The targeted level of CDR investment is expected to support an industry that employs a wide range of technologies in locations across the country, and attracts sizable sums of foreign capital for projects, Mr. Whittingham said.

Already, some investments that had been planned for the United States have relocated to Canada as a result of U.S. President Donald Trump’s cancellation of green incentive programs last year.

Today, 78 CDR companies operate in Canada and 48 projects are under way or planned, according to Carbon Removal Canada. Most are small in scale, with current removal capacity of 107,000 tonnes a year. Planned projects would account for 10.9 million tonnes annually, equal to the emissions from 2.4 million gas-powered cars.

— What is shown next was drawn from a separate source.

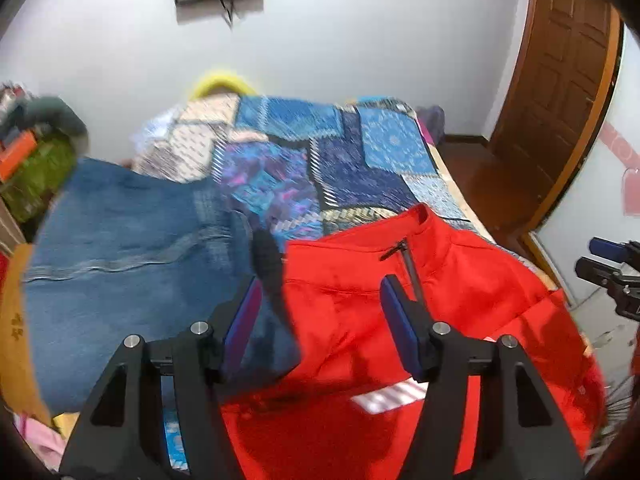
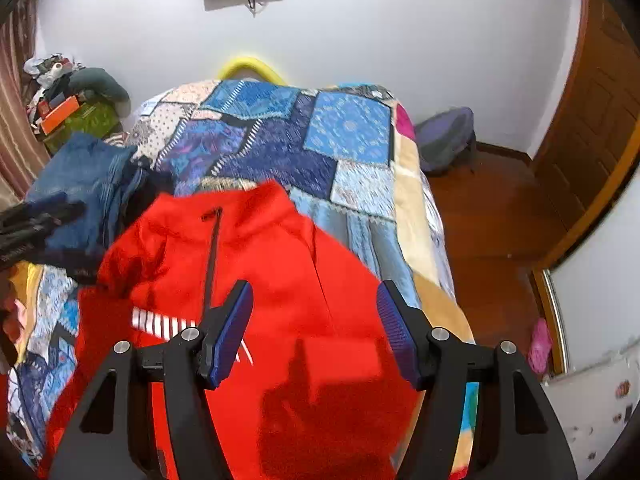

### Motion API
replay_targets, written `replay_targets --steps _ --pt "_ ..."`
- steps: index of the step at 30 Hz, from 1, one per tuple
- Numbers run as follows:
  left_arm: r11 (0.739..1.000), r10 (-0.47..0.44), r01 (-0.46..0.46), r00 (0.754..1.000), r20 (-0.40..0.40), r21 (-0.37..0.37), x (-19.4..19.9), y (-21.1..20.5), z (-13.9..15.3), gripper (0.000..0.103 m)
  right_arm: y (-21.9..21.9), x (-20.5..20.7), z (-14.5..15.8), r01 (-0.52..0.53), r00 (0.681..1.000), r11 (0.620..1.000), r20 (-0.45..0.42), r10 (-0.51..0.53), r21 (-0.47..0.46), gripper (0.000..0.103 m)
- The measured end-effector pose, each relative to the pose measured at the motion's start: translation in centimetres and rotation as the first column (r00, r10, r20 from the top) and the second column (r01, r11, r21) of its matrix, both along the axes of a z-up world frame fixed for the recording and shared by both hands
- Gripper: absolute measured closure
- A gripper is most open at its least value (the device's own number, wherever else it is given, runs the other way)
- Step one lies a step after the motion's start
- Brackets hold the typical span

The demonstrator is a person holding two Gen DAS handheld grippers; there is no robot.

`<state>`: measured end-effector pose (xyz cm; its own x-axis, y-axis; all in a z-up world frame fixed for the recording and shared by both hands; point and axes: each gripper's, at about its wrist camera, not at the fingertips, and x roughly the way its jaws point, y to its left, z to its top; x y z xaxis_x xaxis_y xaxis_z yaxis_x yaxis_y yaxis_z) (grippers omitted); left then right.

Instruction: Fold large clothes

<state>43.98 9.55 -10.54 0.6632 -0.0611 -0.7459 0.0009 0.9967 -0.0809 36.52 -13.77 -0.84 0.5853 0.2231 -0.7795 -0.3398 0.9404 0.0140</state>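
Observation:
A red zip-neck jacket (image 1: 460,280) lies on the bed with its collar toward the far end; it also shows in the right wrist view (image 2: 276,264). Blue denim jeans (image 1: 128,248) lie to its left, seen too in the right wrist view (image 2: 84,176). My left gripper (image 1: 320,300) is open and empty, hovering over where jeans and jacket meet. My right gripper (image 2: 314,306) is open and empty above the jacket's chest. Each gripper shows at the edge of the other's view: the right (image 1: 612,268), the left (image 2: 36,220).
The bed has a blue patchwork quilt (image 2: 320,140). A cluttered side table (image 2: 76,112) stands at far left. A purple bag (image 2: 448,136) sits on the wooden floor (image 2: 492,216) right of the bed. A brown door (image 2: 600,120) is at right.

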Motion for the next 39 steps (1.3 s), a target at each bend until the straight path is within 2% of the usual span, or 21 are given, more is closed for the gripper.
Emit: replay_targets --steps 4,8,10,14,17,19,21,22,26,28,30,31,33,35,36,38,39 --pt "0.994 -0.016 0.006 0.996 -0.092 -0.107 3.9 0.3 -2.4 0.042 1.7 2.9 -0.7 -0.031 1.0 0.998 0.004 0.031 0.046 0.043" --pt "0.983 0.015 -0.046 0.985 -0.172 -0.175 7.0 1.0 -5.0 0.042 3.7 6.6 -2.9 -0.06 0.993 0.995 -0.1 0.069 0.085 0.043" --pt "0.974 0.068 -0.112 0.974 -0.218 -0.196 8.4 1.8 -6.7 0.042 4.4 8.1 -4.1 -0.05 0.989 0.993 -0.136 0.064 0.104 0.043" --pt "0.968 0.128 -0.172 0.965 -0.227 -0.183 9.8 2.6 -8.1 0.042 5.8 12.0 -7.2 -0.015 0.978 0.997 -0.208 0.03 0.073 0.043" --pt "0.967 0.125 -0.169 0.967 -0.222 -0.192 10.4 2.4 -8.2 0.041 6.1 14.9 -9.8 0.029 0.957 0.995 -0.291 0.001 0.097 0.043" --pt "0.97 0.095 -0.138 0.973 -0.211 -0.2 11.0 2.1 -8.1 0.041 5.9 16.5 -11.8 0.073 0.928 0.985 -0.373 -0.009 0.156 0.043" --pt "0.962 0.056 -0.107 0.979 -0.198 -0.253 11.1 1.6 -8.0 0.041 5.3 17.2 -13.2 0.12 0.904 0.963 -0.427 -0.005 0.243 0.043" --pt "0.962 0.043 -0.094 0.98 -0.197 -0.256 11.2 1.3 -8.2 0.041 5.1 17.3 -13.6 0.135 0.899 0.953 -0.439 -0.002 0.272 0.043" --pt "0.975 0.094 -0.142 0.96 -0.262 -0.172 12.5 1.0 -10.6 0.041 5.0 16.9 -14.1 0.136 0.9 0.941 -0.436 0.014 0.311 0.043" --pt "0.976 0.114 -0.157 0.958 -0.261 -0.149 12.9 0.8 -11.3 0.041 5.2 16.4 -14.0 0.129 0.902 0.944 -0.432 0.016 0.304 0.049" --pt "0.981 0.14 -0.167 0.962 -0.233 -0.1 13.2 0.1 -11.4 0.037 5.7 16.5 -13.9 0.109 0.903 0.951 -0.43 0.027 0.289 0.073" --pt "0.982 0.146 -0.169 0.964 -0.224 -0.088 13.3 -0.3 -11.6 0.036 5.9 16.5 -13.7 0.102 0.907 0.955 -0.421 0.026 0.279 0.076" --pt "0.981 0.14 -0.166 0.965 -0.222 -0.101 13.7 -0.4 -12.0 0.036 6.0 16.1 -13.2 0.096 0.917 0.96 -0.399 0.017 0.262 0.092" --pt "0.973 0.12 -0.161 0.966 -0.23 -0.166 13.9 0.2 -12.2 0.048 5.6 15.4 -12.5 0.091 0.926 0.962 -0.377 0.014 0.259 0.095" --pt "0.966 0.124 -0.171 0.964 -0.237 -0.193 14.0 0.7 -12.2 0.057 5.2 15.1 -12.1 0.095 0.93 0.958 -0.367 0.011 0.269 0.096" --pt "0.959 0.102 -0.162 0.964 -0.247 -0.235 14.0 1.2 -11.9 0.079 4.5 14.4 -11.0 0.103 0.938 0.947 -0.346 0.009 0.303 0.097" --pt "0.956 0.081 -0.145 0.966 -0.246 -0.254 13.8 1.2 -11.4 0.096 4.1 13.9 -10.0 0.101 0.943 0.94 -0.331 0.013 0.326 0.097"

Companies developing and planning commercial-scale projects include Carbon Engineering, now a unit of Occidental Petroleum Corp.; Montreal-based Deep Sky Corp.; and Arca of Vancouver.

The coalition’s corporate and financial members have experience moving money into the CDR industry, co-ordinator David Hochhalter said. That includes credit purchases, off-take deals, equity investments and project financing.

The group will concentrate on helping to bring in investment, rather than debating the process’s environmental benefits, he said.

Critics of CDR contend the technology could be used as a cover for increasing fossil-fuel use, and that it can only be effective at a massive scale.

“We’re looking at the importance of financial agreements and financial risk-taking in this space, in order to scale, elevate and bring that understanding – advance the technology so that it is something that is reliable and takes care of some of that skepticism,” Mr. Hochhalter said.

Federal Minister of Environment and Climate Change Julie Dabrusin said in a statement that CDR is key to Canada meeting its net-zero goals, and that the coalition will help the cause by mobilizing investment and supporting the development of projects.

Editor’s note: This article has been updated to state that the federal government, along with financial and corporate partners, have collectively contributed $75-million in financing to the carbon-removal industry to date.